Braoadband Blessing Spray? I'll buy It!

Physical bandwidth meter

This is what I need:


I need an angelic provider to beam high speed into my little house in the woods.

 I need capless data usage, or an alternative to the 10 buck per gigabyte swindles the modern day carpetbaggers sell on roadside towers.

 The internet is a way to make a living, a job portal in rural regions with few jobs and none of them hi-tech.

Give me something better than this hiccuping creeping connection that leaves my work and my concentration in ruins.

Are there shrines to bandwidth gods? Can I pay gold? Light a special candle? Cast a spell? Is there a bandwidth blessing spray I can douse my house in to foster an attractive energy for higher speed?

 Is there anyone to bribe?

 I will try anything!
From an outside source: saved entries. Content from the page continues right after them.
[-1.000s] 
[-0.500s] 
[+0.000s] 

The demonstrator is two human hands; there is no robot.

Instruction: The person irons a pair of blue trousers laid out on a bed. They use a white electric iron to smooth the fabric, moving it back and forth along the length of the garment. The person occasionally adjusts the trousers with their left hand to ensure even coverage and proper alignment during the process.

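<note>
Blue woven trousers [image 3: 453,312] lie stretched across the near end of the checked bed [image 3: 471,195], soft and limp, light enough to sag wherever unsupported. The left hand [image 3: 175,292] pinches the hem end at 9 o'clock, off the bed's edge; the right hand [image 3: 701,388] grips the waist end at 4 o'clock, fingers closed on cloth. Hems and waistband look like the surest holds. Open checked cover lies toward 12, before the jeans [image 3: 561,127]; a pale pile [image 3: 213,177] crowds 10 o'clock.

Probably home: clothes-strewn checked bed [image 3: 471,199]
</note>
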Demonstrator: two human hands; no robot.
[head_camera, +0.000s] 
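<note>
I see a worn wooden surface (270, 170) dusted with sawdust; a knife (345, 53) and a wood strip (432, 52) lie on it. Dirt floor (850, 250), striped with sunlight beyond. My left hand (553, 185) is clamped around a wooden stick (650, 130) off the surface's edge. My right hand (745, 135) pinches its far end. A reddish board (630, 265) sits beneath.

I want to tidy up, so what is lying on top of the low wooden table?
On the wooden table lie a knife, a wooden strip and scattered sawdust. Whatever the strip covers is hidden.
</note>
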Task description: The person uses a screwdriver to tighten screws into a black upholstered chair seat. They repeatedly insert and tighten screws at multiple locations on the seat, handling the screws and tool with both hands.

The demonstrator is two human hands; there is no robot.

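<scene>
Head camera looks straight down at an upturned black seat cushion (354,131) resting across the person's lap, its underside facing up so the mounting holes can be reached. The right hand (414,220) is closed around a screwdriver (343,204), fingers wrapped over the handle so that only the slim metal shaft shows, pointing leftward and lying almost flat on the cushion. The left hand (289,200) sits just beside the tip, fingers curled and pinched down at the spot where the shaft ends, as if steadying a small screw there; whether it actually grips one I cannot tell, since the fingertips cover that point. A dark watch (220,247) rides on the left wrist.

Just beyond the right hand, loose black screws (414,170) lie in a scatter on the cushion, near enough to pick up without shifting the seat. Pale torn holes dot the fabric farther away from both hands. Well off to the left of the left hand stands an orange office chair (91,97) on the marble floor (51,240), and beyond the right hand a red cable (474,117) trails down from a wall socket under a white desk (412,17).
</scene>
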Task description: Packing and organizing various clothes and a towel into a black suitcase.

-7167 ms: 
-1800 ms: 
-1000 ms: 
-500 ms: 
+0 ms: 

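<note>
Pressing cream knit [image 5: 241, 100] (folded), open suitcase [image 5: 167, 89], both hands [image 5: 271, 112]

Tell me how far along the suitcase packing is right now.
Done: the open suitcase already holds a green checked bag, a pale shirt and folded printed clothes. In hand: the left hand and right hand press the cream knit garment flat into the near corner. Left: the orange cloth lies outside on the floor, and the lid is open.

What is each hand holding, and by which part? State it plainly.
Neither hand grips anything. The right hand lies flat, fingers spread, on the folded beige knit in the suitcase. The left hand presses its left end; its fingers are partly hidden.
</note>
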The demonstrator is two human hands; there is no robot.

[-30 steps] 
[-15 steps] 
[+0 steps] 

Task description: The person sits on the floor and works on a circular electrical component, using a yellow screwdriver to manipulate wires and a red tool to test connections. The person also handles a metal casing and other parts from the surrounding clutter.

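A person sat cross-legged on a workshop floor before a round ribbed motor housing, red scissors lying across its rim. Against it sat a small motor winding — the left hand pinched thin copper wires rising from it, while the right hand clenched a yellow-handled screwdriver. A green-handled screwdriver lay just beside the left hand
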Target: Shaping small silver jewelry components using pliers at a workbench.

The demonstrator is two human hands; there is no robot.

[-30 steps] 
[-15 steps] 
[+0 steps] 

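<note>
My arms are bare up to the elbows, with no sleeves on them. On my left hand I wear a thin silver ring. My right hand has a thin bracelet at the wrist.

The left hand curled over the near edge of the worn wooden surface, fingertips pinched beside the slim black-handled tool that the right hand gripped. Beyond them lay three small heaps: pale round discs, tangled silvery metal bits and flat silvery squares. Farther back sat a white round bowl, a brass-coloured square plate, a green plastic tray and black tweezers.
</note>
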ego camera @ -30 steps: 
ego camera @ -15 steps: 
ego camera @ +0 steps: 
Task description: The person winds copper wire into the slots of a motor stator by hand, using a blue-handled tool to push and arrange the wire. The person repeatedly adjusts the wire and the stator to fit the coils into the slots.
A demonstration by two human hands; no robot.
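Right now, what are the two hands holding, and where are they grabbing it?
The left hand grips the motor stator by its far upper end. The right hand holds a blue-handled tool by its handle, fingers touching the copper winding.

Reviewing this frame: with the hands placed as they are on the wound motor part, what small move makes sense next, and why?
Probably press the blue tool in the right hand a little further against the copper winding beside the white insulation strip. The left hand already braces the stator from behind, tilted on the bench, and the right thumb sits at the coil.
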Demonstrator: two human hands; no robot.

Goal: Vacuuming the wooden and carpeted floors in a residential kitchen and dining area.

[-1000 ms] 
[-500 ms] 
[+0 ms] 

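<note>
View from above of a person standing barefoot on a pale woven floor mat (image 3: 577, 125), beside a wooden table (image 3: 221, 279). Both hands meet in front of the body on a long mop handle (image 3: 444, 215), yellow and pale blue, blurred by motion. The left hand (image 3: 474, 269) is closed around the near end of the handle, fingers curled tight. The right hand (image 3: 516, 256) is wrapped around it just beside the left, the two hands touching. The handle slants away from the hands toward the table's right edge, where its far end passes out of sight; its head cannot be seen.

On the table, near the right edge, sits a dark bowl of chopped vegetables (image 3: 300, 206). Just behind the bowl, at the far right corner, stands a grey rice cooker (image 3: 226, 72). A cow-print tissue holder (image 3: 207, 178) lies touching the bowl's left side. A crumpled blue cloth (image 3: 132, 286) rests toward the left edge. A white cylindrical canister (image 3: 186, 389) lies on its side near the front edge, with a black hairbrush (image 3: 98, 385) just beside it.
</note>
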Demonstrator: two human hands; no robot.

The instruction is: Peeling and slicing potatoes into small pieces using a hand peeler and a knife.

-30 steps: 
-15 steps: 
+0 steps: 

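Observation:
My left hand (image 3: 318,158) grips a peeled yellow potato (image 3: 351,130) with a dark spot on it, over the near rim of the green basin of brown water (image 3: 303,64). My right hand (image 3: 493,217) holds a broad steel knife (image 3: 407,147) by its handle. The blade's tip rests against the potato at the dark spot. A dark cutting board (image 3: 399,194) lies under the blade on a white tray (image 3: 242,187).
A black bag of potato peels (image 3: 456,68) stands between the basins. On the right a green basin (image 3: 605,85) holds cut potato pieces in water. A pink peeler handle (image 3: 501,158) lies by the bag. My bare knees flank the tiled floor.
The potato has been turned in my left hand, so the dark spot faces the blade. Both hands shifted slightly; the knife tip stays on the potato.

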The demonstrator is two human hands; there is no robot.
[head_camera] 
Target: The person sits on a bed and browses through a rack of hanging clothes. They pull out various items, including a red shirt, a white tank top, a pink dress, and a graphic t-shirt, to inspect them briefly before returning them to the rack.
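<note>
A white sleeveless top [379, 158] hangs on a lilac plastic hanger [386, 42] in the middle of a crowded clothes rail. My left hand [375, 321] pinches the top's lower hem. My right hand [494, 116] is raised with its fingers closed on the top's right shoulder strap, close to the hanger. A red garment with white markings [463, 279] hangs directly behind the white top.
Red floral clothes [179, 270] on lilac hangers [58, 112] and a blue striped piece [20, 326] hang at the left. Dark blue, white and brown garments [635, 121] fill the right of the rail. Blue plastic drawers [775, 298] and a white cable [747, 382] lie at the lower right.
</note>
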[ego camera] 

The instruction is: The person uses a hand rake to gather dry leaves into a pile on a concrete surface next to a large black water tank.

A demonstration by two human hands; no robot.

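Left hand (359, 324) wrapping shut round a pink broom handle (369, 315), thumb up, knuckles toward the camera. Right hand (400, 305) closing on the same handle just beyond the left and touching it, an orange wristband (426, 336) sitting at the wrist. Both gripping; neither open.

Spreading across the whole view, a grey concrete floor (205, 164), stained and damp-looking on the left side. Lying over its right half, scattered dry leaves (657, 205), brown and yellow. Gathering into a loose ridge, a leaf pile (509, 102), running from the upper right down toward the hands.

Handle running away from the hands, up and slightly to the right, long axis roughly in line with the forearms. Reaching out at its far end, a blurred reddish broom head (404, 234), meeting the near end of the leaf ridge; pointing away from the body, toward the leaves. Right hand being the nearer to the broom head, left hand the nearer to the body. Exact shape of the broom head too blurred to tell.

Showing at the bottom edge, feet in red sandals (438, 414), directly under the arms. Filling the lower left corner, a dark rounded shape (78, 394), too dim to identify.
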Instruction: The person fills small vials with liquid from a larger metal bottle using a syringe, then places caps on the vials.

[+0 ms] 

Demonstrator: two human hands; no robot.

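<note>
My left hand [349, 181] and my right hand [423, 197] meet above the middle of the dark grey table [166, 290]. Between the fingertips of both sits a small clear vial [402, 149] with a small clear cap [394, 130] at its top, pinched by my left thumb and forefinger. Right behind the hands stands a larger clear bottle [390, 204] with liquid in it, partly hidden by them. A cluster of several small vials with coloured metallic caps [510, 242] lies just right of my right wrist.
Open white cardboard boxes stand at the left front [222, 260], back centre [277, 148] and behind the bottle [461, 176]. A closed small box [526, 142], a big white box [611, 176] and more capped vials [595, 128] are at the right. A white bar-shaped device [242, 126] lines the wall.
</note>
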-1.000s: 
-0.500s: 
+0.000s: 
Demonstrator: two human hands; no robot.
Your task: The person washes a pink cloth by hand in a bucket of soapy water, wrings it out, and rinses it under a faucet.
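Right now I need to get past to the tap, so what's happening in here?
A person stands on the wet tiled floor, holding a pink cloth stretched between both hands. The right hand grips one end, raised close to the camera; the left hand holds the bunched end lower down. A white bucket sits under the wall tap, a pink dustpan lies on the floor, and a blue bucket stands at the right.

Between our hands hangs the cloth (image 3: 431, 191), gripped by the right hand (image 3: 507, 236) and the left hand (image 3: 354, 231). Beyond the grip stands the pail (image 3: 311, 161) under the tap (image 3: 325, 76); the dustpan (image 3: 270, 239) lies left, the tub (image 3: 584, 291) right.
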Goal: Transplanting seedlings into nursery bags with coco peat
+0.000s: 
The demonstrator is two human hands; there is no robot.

Do anything!

And, yeah I will pay.

That's what this lack of bandwidth a few hours from D.C. is about,  after all. This pocket of high tech workers living outside the city will pay massively more for an incremental improvement.

To the south and west, more rural, more remote. They have real broadband.

 I could climb the telephone pole (might as well use it for something now the land line is gone)with MiFi and netbook, hoping to catch a signal. I opt to drive an hour to town in search of a hotspot--gas being slightly less expensive than data delivery at the moment.

This post is my contribution to Three Word Wednesday. Click the link to see what others have written and join in yourself. Image: Physical bandwidth meter by Todd Barnard, on Flickr.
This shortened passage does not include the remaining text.